© Bruce Allen August 31, 2021
I’ve always enjoyed winter weather. I tend to run hot, and in winter I’m usually comfortable, inside and outside the house. Don’t mind plowing the driveway, don’t mind slipping and sliding in the car. Don’t like all the salt, but what is one to do? Of the four seasons, winter has been my favorite for a long time.
Early spring and late fall have always been nice. The change of seasons is in full swing; one of the few good things about living in Indiana is that one does get a taste of all four seasons, summer being the longest and most oppressive. My snowblower is now four years old and has about 20 hours on it, most of those spent plowing the sidewalks on my dogwalking route.
Fall was always my second favorite–baseballs and footballs filling the air, cool, crisp days, out in the country the look of farm fields getting prepared for winter. Fall dropped in the ratings back in 2005 when our dog Amos needed to be put down. The effect when we lost Gracie was not nearly so pronounced, so February is still okay. But the Ben Hur Lampman poem about where to bury a dog was written for a dog like Amos. October lost some of its allure after he passed.

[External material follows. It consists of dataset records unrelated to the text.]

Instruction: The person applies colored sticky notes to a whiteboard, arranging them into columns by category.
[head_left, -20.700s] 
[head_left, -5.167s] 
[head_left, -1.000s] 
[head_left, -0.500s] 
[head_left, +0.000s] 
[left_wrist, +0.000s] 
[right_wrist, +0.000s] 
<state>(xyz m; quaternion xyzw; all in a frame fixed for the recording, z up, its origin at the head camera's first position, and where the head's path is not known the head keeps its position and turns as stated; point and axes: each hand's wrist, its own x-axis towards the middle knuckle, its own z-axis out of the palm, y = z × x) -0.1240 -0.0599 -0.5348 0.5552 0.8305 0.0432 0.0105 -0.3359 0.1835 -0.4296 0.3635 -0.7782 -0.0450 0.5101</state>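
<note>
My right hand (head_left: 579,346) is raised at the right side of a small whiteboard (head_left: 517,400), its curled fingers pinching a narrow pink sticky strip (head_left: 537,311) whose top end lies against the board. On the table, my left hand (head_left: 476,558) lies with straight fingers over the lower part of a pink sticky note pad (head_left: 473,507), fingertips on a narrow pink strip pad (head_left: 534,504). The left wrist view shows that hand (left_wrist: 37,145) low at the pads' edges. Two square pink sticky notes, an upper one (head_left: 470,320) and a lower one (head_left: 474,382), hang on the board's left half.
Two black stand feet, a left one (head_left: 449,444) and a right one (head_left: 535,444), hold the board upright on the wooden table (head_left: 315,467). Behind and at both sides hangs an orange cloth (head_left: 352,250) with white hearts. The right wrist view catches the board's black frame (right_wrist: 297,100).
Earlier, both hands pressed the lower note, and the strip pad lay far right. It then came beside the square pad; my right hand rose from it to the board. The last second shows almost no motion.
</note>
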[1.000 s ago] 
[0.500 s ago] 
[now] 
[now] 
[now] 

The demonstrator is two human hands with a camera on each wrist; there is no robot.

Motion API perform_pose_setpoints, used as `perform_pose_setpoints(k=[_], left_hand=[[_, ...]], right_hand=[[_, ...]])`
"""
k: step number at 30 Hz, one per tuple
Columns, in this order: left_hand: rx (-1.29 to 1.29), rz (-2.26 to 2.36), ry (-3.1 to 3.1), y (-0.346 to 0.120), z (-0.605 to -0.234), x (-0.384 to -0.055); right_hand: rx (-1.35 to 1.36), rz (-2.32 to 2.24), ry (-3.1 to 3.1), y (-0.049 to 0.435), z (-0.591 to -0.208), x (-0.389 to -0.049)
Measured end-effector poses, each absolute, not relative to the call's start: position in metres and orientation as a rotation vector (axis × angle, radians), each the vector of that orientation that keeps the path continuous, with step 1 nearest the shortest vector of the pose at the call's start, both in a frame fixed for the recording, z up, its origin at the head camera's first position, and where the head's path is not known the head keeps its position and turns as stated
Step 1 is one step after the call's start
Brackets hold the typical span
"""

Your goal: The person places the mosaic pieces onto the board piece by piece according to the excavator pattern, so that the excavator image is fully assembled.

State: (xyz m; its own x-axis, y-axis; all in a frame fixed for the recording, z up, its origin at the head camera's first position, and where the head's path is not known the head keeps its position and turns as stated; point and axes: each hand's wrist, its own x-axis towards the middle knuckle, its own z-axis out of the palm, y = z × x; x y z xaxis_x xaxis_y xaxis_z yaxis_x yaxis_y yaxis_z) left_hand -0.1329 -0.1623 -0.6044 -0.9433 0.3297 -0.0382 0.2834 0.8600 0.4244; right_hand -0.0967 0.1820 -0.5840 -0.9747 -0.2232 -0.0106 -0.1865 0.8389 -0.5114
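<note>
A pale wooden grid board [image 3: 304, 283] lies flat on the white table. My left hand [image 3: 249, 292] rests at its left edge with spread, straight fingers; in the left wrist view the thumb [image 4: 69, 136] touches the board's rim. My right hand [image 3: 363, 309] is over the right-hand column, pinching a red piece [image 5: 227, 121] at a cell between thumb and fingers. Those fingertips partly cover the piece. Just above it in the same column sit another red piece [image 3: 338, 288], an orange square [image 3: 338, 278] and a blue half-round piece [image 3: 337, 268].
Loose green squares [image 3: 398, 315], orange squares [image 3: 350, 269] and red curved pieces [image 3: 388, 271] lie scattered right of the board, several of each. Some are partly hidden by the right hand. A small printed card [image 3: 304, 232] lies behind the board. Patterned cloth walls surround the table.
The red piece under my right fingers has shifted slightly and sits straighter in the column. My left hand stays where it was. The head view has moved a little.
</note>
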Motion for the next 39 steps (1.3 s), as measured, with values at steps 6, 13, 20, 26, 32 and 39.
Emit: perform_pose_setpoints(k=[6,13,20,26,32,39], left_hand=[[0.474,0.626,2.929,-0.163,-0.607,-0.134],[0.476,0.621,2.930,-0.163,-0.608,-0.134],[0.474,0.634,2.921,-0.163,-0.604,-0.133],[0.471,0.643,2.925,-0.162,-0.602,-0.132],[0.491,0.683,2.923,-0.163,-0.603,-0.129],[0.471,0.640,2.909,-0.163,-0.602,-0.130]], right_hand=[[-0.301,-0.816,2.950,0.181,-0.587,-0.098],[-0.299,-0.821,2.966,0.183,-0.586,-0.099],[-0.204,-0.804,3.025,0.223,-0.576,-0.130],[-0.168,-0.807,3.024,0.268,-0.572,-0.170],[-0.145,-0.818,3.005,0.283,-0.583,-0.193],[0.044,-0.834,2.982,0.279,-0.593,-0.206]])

I’ve never really liked summers. I inherited a pronounced intolerance to heat and humidity from my dad, who suffered mightily in the hot months and whose idea of a nice day at the beach involved a gin and tonic, an air-conditioned living room, and a color TV. He did like to open the sliding glass doors of their condo at night and listen to the waves. But summer for me has been, for a long time, something to endure, something to get through. Probably not a coincidence that I’m writing this on the last day of August, two weeks to the day since Nancy died.
Two weeks since the brutal struggle of her last week on earth came to a merciful close. Two weeks that have found me still in shock, immobilized, unable to stop weeping, unable to say why I’m weeping other an insightful “just everything.” Unable to write these damned thank-you notes because my eyes fill with tears and I can’t see down through my bifocals. I can’t talk about it; I can only write about it with dry eyes.
Most of the time, the feeling is similar to back when she would take a week in Seattle and I would stay home with the dog. Those ‘staycations’ for me were a way to spend a few unsupervised days attending to my various vices–smoking cigars, bad food, lots of CNN–with no fear of discovery. Only I can’t shake the fear of being discovered, can’t stop listening. Then arrives one of those moments that cause me trouble, when I have to hit myself on the forehead to remind myself that she won’t be back. I realize now that I probably asked her a dozen questions a day. Those questions are going unasked and unanswered. Where are her pearls? Where is the bequest ledger of all things? How is it that I ended up having cheese and crackers and a brownie for dinner last night?
We have a friend who is gravely ill with cancer and I’m taking some egg custards over there in response to my WWND–she would have me make egg custards and then drive her over there with them. So I might as well do it myself. WWND intended to drive me to that conclusion in the first place. But our friend’s prognosis is poor and about to get worse, I fear, and I may not get another chance. I will probably end up spending plenty of time with her husband; they were married forever, and he will be a mess. Next up will be our old friends on the south side who have myriad health issues themselves.
I’m trying to find someone to serve outside of myself, and these friends seem to be the first logical choices. There will be others. Going with my daughter next week to visit one of Nancy’s collection of disabled people over at his group home on the west side.
Things were getting bad for Nancy this past spring, but she was determined to get her last Bethany trip done. So she toughed through the pain for months in exchange for one last week in the sand with her grand kids. Things went straight downhill once we returned. Six weeks later she was gone. A lost summer, a memorable summer, a gruesome summer for the girls and me.
So far this has been worse than I had anticipated. It’s a guy thing, and I should have recognized it as such early on–the tendency to underestimate the difficulty of pretty much everything. The extent to which I have underestimated the emotional toll this is taking on me is laughable; I am going to have to seek counseling if things don’t improve in a hurry. For now, I am hunkered down, trying to discern God’s will in all of this. It seems to be venturing close to my motto, “Be humble or get humbled.”
My new bank checks arrived yesterday. Her name no longer appears on them; our joint account is now a single account. It feels disloyal. Lord please deliver me from too many more summers like 2021.
Nancy and two of our girls, late in the game. Still smiling.